Il Sanatorio degli Francobolli di Natale (così come era popolarmente conosciuto all’epoca) restò attivò fino agli anni ’50, arrivando ad accogliere fino a duecento bambini contemporaneamente; il tasso di guarigione era pari all’85% (percentuale assai invidiabile, per l’epoca!). Nel secondo dopoguerra, venuta meno la minaccia della tubercolosi, il sanatorio divenne per fortuna superfluo, e l’imponente struttura fu adibita ad altri utilizzi: ma quanti bambini erano stati salvati nel frattempo, grazie all’intuizione di un postino dal cuore buono… e alla proverbiale magia del Natale, che rende tutti più buoni.

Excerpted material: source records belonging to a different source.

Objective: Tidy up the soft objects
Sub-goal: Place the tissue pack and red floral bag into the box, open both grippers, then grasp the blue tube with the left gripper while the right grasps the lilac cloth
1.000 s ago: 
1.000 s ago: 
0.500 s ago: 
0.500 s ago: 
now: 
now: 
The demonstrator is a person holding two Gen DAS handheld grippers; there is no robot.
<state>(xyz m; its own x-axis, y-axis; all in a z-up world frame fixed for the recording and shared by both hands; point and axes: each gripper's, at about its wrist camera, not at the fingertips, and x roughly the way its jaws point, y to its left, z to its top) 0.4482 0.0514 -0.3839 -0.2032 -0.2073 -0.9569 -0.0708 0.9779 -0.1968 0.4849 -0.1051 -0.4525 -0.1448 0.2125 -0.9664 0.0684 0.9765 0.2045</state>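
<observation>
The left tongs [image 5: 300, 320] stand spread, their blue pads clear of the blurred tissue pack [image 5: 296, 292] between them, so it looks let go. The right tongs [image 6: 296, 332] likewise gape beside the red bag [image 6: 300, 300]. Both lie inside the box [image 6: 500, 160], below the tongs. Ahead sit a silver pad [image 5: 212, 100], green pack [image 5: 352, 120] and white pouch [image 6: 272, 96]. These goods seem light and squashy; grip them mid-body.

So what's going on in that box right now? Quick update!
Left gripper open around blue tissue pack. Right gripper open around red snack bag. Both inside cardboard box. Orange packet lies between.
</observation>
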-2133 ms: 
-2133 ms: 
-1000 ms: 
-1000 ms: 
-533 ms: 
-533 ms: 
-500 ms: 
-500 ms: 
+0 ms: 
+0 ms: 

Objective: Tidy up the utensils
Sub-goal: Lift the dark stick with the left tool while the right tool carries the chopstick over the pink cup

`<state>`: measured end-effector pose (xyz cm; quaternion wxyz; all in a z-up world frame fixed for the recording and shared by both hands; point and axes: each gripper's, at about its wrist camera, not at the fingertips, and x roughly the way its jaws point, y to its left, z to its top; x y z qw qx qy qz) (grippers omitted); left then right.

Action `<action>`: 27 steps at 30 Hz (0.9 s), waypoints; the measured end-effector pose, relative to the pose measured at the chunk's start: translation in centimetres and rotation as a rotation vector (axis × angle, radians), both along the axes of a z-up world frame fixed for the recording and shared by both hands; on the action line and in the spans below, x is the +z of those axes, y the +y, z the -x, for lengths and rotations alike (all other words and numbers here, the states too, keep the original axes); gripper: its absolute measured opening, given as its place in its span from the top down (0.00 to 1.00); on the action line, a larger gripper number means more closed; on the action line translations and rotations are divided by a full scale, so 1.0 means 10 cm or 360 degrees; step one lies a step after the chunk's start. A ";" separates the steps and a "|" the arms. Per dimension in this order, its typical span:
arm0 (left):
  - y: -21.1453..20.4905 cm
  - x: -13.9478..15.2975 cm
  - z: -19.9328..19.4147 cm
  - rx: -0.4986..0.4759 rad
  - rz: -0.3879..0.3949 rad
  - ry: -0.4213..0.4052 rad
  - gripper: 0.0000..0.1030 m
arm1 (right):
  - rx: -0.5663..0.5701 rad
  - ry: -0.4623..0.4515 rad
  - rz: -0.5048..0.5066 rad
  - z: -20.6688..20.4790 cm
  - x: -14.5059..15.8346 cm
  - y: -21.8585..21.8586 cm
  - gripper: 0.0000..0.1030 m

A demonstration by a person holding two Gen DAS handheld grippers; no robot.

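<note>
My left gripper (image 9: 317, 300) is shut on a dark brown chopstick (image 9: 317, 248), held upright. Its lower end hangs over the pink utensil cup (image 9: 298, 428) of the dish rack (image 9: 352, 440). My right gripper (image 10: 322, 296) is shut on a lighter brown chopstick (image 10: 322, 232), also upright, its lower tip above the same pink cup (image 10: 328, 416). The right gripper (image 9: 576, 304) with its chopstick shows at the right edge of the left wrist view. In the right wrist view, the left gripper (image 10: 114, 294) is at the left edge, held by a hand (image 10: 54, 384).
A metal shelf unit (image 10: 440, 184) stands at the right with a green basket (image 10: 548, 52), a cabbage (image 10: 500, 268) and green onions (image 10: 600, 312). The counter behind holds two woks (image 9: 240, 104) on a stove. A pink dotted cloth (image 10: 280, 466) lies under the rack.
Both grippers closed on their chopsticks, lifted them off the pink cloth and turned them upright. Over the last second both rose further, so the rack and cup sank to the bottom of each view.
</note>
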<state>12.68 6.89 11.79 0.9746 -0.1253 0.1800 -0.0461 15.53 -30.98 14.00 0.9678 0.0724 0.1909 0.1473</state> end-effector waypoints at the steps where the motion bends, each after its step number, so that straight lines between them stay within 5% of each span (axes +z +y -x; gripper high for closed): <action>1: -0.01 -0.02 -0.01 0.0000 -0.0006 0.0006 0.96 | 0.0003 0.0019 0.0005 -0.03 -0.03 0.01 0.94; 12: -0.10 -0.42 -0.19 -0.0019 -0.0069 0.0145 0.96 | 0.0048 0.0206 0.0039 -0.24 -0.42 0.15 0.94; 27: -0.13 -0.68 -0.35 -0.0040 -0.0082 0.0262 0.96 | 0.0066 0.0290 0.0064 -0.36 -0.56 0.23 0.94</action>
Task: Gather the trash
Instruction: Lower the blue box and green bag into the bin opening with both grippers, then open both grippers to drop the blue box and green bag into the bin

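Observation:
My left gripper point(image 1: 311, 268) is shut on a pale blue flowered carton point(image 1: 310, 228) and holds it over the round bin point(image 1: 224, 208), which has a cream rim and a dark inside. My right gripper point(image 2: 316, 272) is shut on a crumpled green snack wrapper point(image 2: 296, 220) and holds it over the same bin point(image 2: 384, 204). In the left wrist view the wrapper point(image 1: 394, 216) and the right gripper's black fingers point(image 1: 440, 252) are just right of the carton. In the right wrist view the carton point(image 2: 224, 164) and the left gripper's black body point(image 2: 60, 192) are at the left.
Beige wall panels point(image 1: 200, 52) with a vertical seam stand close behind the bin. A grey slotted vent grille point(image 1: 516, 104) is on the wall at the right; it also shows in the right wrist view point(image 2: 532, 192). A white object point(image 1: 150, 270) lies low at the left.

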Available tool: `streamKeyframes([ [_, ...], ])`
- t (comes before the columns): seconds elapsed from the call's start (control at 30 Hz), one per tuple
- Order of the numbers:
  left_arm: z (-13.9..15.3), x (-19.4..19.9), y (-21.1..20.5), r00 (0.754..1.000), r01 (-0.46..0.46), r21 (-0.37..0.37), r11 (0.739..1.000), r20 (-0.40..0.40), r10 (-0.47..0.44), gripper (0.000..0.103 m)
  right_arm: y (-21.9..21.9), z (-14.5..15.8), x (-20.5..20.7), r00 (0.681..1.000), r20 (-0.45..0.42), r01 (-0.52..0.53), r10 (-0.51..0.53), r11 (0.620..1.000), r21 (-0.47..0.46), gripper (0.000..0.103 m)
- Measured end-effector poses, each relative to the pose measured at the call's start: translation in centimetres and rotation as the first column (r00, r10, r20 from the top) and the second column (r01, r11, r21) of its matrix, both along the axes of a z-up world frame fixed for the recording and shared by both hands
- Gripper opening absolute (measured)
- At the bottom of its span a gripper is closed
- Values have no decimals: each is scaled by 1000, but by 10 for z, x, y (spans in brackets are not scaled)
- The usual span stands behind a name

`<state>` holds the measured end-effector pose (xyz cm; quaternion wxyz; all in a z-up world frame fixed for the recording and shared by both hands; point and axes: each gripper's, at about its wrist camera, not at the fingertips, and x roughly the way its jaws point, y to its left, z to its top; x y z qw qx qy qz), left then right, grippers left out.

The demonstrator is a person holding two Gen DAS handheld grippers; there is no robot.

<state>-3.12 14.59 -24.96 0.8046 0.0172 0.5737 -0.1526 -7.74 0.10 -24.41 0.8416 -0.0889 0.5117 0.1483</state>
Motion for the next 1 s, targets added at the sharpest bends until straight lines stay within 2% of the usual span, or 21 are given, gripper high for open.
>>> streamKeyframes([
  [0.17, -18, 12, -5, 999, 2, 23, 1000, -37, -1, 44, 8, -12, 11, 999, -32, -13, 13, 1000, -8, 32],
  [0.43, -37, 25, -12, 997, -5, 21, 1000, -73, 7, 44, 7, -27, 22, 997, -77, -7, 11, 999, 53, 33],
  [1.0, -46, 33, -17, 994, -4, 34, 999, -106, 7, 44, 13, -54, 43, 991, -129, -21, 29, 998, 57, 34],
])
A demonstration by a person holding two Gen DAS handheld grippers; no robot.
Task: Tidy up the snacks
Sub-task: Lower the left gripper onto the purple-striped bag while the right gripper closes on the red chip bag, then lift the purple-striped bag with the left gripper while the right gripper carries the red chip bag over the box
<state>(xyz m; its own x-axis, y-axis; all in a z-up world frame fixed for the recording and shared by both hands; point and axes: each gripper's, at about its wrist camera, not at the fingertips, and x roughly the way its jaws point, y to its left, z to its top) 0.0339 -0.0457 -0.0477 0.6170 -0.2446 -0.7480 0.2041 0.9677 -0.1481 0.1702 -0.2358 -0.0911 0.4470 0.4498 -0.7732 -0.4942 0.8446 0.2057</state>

Un Centro di Aiuto alla Vita, nei progetti iniziali di Einar
Una curiosità? In origine, Einar aveva carezzato l’idea di destinare parte della raccolta fondi alla creazione di una grande casa famiglia alla quale le ragazze madri potessero affidare i figlioletti nati al di fuori del matrimonio, se non si sentivano in grado di crescerli da soli. Purtroppo, la proposta fu scartata perché il tema fu ritenuto potenzialmente troppo divisivo (chiunque si muove a compassione di fronte a un bambino tubercolotico, ma l’abbandono dei minori concepiti fuori dal matrimonio è sempre stata questione particolarmente delicata); sicché, per non rischiare di inficiare il successo dell’intera raccolta fondi, Einar preferì concentrare tutti i suoi sforzi sulla cura dei bambini malati: opera in ogni caso benemerita, va da sé.
Ma chissà cosa sarebbe successo se lui avesse portato avanti il suo piano iniziale.
E chissà cosa succederebbe oggi, se qualche centro di aiuto alla vita decidesse di copiare quell’antica idea di Einar: personalmente, sono piuttosto convinta che l’ideatore non s’offenderebbe. Anzi!